- Author, Andrew Harding
- Role, Correspondente da BBC na França
A polícia francesa entrou em águas rasas ao largo de uma praia no sul de Boulogne e usou facas para inutilizar um pequeno barco inflável lotado de homens, mulheres e crianças que tinha como destino o Reino Unido.
Todos os que estavam a bordo tentaram se salvar quando o barco tombou em uma cena caótica.
A intervenção foi bastante incomum.
A polícia francesa costuma seguir regras rígidas que impedem sua entrada no mar quando há risco à vida.
“Vamos entrar”, disse um dos gendarmes (policial francês), tirando o colete, esvaziando os bolsos e pegando uma pequena faca.
Seus colegas também tiraram seus pesados coletes, colocando o equipamento na parte de trás de um carro de polícia próximo antes de entrar na água.
Esse raro incidente poderia ser uma evidência de que a polícia francesa — sob crescente pressão para impedir o aumento das travessias de migrantes em pequenos barcos para o Reino Unido — está mudando sua abordagem.
À BBC, as autoridades negaram que fosse esse o caso e reiteraram que as regras que proíbem a intervenção na água continuam em vigor e que os policiais devem seguir priorizando a segurança nas praias.
Os oficiais têm, contudo, permissão para intervir se acreditarem que há risco imediato de vida.
Fontes na França relataram à reportagem que as mudanças nos procedimentos que estão sendo consideradas agora quase certamente se concentrarão no uso de barcos de patrulha no mar para interceptar os “barcos-táxi” antes que o embarque seja finalizado, em vez de aprovar intervenções mais agressivas da polícia nas praias.
Um porta-voz oficial do primeiro-ministro do Reino Unido disse que as imagens da polícia francesa destruindo um barco foram “um momento significativo, e nós saudamos essa ação”.
“Queremos que sejam tomadas medidas mais duras.

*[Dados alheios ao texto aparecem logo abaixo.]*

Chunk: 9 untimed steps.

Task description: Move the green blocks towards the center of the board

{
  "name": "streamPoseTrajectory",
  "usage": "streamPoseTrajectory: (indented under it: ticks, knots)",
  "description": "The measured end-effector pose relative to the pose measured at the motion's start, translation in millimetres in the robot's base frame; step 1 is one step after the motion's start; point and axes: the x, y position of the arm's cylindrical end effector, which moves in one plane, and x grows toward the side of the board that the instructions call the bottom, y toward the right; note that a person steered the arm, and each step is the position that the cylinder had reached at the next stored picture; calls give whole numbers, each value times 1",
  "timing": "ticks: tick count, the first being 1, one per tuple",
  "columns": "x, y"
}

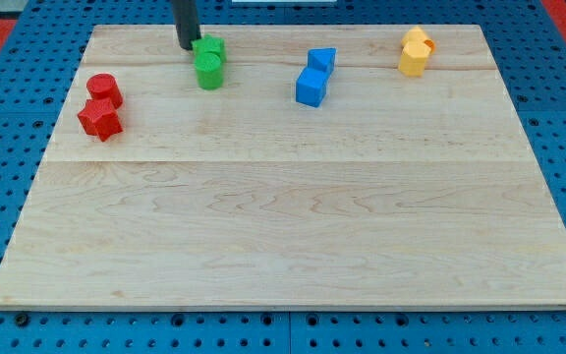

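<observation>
Two green blocks sit near the top edge of the desk (293, 226), touching each other: a green block (210, 46) of unclear shape behind, and a green cylinder (208, 71) just in front of it. Our tip (187, 45) stands just beside the rear green block, on its left and slightly toward the view's top. We carry no hand at all, only the rod, so nothing is held; we can only shove.

We judge the push is about to begin, with the pair far from the centre. To do it well, we should get squarely behind both blocks, on the top side, so the force line runs through them toward the view's bottom and a little right. From the present spot, a push would likely drive them rightward toward the blue blocks (313, 77), or split them. Slow, short strokes let us correct if one slips off sideways. The red blocks (100, 105) and yellow blocks (416, 51) lie well apart from our path.
</observation>
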Motion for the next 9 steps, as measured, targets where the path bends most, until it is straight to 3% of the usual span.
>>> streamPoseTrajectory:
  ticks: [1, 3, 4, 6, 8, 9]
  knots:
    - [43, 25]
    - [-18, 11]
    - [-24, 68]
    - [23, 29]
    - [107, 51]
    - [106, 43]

Esse é exatamente o foco do nosso trabalho. É o resultado desse trabalho minucioso que vocês viram”, disse.

O barco interceptado a poucos metros da costa estava claramente com problemas. As pessoas estavam aglomeradas em volta do motor de popa, que havia parado por um instante, mas estava sendo religado.
As ondas estavam quebrando embaixo do barco, fazendo-o balançar descontroladamente, e havia gritos de várias crianças que corriam o risco de serem imprensadas a bordo.

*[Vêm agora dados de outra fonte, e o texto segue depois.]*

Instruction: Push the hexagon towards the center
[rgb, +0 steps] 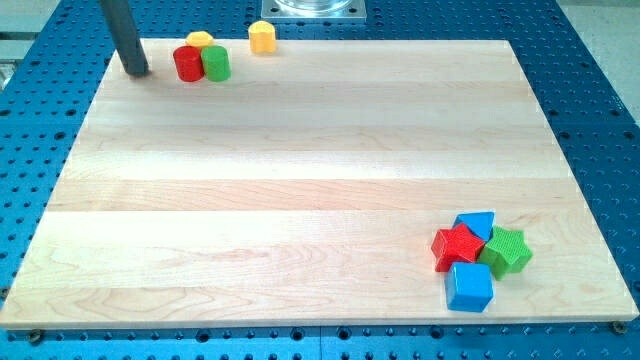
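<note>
My tip (137, 72) is a bare rod end holding nothing, resting at the top-left corner of the wooden board (300, 190). Just to its right sits a tight cluster: a red cylinder (187, 63) touching a green cylinder (216, 63), with a yellow block (200, 40) behind them, its shape partly hidden. Further right of the tip, at the board's top edge, stands the yellow hexagon (261, 37), alone, upright, well apart from the centre. Far from the tip, near the bottom-right corner, a red star (458, 246), green star (505, 251), blue triangle (476, 224) and blue cube (469, 287) crowd together.
</note>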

Mais cedo, dois grandes grupos de pessoas já usando coletes salva-vidas laranja emergiram das dunas próximas e correram em direção ao mar.
Ao todo, havia provavelmente entre 80 e 100 pessoas. Mas quando o primeiro “barco-táxi” — usado por grupos que organizam a travessia ilegal de imigrantes para recolher passageiros em diferentes pontos da costa francesa — passou a cerca de 100 metros da praia, já estava visivelmente lotado e não parou para pegar mais ninguém.
Poucos minutos depois um segundo barco, quase vazio, aproximou-se da costa, sob o olhar atento de um navio da guarda costeira francesa mais adiante no Canal da Mancha.
Inicialmente, as pessoas foram conduzidas em grupos organizados, de mãos dadas, lideradas por um homem que parecia coordenar a operação.
Mas quando o bote inflável virou e recuou em direção à praia, instalou-se o tumulto: dezenas tentavam embarcar ao mesmo tempo, com a água chegando, no mínimo, à altura da cintura.
A princípio, os gendarmes se recusaram a intervir e ficaram observando da margem.
Um oficial afirmou que eles estavam impedidos de entrar na água, exceto para resgatar pessoas.
Mas, à medida que a situação se tornava cada vez mais caótica, os policiais no local sentiram que um limite havia sido ultrapassado, que as pessoas a bordo estavam em perigo e que havia uma breve oportunidade de desativar o barco com relativa segurança e enquanto membros do grupo que organizou a travessia estavam distraídos com suas tentativas de reiniciar o motor.
Enquanto um policial golpeava repetidamente o bote inflável com uma faca, ouviam-se gritos e expressões de raiva e frustração de alguns dos que estavam a bordo.
Uma jovem que estava no meio do tumulto, comprimida na popa do barco, perto do motor, foi resgatada para um lugar seguro enquanto outras pessoas se agarravam à areia próxima.
Momentos depois, o barco foi arrastado para a terra pela polícia, enquanto os migrantes começavam a recolher os itens que haviam deixado na praia e, em seguida, se começaram a se distanciar da praia, subindo as trilhas de areia pelas dunas em direção ao vilarejo mais próximo e aos ônibus que os levariam de volta aos campos de migrantes mais ao norte.